Baked Ricotta

October 11, 2015

My husband plays a sport called power soccer. This is soccer for those in power wheelchairs: a metal object called a guard, resembling the grille on a Toyota Landrover, is screwed to the front the wheelchair. Players use the guard to hit a regulation power soccer ball either head-on or by spinning their chairs in a dazzling series of motions called spin kicks. This no twee pastime; power soccer requires serious athletic skills, for the best players maneuver their wheelchairs whilst simultaneously passing the ball around a regulation basketball court. All this amidst an opposing team angling to get the ball off them. Players must must also mind teammates, goalies, and the referees.  All this at a top speed 6.2 miles an hour.

Sound easy?  Ever tried negotiating a power chair?  Ever tried running backward at top speed in a power chair with a soccer ball, with only your teammates’ verbal coaching to guide you?  I once watched my husband do this down entire gym. My heart was in my throat. He didn’t miss a beat.

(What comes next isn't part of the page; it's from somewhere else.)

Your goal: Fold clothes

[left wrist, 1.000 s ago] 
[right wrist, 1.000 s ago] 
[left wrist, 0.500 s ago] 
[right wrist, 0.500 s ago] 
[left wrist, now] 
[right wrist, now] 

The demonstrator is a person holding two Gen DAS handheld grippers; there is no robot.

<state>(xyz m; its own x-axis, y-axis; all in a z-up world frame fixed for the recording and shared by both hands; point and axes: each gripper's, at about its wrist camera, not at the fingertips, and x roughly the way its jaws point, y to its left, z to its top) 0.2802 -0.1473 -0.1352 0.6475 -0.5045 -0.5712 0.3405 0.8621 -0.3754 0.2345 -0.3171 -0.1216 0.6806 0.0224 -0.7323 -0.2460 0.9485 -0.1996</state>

The finest power soccer players are like any other athletes: world class.  And once they get off the court, they’re hungry.

For years I’ve brought food to power soccer events. It’s some of the most challenging catering I’ve ever encountered.  Not because players are picky or less than gracious about the potluck offerings at meets–off court, all pretense of competition fades as game enemies sit together, sharing meals and a good time. But living as I do with a disabled mate, I am acutely aware of the hazards and humiliations eating can mean to a disabled individual. And while I can’t claim to have all the answers, I try to provide foods that are easily managed with a minimum of mess, crumbs, or drips.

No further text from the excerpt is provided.